Саянову вспомнился один из сослуживцев военных лет. Будучи человеком женатым, он сохранил свою привязанность к педагогам и воспитателям, вырастившим его в детском доме. С каждой почтой он получал оттуда письма, и многие завидовали ему. Новое поколение воспитанников этого детдома считало его своим старшим братом. В пространных посланиях мальчишки высказывали свои мечты и надежды, задавали вопросы, советовались, и у него хватало терпения отвечать всем. «Значит, там было неплохо!» – думал Саянов.

«Но вдруг она не согласится поместить Вадьку в детдом?» И Саянов снова достал и перечитал письмо жены. Последние строчки заставили его задуматься.

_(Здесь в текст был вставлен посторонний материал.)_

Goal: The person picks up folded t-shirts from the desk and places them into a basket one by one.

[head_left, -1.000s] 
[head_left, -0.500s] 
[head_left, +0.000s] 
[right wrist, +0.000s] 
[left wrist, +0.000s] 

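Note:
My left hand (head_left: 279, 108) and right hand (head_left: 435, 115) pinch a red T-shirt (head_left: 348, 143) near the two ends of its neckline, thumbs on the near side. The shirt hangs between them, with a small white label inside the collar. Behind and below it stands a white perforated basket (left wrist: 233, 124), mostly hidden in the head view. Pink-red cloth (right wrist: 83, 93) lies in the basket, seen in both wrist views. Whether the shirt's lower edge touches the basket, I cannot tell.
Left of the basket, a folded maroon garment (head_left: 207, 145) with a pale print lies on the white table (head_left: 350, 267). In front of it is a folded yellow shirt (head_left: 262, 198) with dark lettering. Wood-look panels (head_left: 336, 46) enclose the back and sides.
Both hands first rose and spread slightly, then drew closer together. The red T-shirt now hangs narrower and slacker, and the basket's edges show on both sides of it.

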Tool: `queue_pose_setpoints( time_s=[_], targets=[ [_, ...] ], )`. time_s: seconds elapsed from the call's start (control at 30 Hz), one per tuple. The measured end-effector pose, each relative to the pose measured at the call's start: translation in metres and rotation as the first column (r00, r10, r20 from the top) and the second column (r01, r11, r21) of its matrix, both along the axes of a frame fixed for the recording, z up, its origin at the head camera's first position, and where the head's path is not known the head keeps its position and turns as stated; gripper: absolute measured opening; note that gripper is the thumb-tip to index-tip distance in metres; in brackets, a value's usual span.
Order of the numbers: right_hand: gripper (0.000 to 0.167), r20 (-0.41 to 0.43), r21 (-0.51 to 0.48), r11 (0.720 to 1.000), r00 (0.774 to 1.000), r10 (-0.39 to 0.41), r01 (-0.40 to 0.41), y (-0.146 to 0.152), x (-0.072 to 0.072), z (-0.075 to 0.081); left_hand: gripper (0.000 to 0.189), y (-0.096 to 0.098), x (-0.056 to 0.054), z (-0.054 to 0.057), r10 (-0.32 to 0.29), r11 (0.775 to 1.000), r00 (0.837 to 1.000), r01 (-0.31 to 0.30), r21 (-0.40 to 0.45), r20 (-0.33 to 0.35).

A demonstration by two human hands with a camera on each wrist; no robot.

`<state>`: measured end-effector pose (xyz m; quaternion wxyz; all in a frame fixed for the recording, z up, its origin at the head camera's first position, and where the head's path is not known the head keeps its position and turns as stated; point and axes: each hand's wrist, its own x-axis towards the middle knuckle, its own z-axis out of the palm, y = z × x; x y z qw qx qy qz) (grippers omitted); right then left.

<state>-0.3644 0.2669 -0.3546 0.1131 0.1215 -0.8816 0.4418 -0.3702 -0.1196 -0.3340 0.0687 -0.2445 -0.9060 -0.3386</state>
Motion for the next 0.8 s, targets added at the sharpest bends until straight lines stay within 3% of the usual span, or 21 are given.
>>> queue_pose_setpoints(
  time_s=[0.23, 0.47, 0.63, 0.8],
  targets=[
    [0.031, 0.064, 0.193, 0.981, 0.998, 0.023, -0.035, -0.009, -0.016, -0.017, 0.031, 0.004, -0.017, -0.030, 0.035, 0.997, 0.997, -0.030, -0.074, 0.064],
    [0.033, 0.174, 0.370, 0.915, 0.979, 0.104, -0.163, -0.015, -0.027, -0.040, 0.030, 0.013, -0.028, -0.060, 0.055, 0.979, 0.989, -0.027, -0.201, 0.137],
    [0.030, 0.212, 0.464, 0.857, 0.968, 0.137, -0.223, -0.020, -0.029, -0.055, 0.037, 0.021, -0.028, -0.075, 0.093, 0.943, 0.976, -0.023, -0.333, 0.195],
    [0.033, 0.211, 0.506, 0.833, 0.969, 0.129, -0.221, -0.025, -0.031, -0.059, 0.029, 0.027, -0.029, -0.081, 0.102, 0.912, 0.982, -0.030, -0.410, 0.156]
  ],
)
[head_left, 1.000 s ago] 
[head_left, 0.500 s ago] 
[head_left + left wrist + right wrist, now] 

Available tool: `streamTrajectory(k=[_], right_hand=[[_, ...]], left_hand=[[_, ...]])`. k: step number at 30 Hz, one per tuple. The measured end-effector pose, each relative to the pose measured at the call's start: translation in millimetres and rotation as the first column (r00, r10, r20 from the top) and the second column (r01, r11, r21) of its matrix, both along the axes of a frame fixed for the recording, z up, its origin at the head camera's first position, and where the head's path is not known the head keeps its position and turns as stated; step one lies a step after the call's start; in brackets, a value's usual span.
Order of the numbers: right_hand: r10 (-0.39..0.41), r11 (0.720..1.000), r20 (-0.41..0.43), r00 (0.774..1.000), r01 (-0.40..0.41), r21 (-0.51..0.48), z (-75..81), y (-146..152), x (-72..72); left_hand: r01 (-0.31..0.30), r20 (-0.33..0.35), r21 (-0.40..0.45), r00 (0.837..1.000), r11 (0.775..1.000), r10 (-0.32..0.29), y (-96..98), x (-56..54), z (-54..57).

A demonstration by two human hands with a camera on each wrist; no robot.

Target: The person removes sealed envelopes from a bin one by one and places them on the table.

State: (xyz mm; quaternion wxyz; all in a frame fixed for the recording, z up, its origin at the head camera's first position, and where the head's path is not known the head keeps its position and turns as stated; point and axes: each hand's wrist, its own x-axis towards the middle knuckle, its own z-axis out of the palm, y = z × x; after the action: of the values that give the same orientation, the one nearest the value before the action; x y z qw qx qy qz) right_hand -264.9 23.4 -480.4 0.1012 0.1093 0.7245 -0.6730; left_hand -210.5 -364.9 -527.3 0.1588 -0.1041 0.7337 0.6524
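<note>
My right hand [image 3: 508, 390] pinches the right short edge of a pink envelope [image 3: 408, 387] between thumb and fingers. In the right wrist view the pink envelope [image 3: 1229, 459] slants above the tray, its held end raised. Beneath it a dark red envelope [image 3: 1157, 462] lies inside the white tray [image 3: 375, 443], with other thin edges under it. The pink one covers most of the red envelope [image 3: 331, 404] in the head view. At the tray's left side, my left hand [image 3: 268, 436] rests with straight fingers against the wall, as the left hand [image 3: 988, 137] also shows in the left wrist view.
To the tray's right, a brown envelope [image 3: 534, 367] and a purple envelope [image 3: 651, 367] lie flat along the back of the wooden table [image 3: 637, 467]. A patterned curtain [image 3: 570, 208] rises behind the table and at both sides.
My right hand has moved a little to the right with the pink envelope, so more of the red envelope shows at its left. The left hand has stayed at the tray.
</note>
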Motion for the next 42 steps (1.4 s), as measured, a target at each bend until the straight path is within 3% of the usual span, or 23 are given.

«Как это все непросто!» – подытожил он свои размышления.

Он прошелся по вагону и вернулся обратно. Давно разместились на полках соседи. Всеобщий сон победил даже неутомимого сержанта, но Саянов уснуть не мог. В купе его начали преследовать запахи: ему показалось, что от чьих-то ног разит потом, а от начищенных до блеска сапог солдата – ваксой. Когда же с верхней полки послышался храп спящих, Саянов не выдержал. Он накинул на плечи китель и вышел в предтамбур. Разбудив прикорнувшего здесь мужчину в штатском, он предложил ему свое место в купе, а сам до утра остался у открытого окна.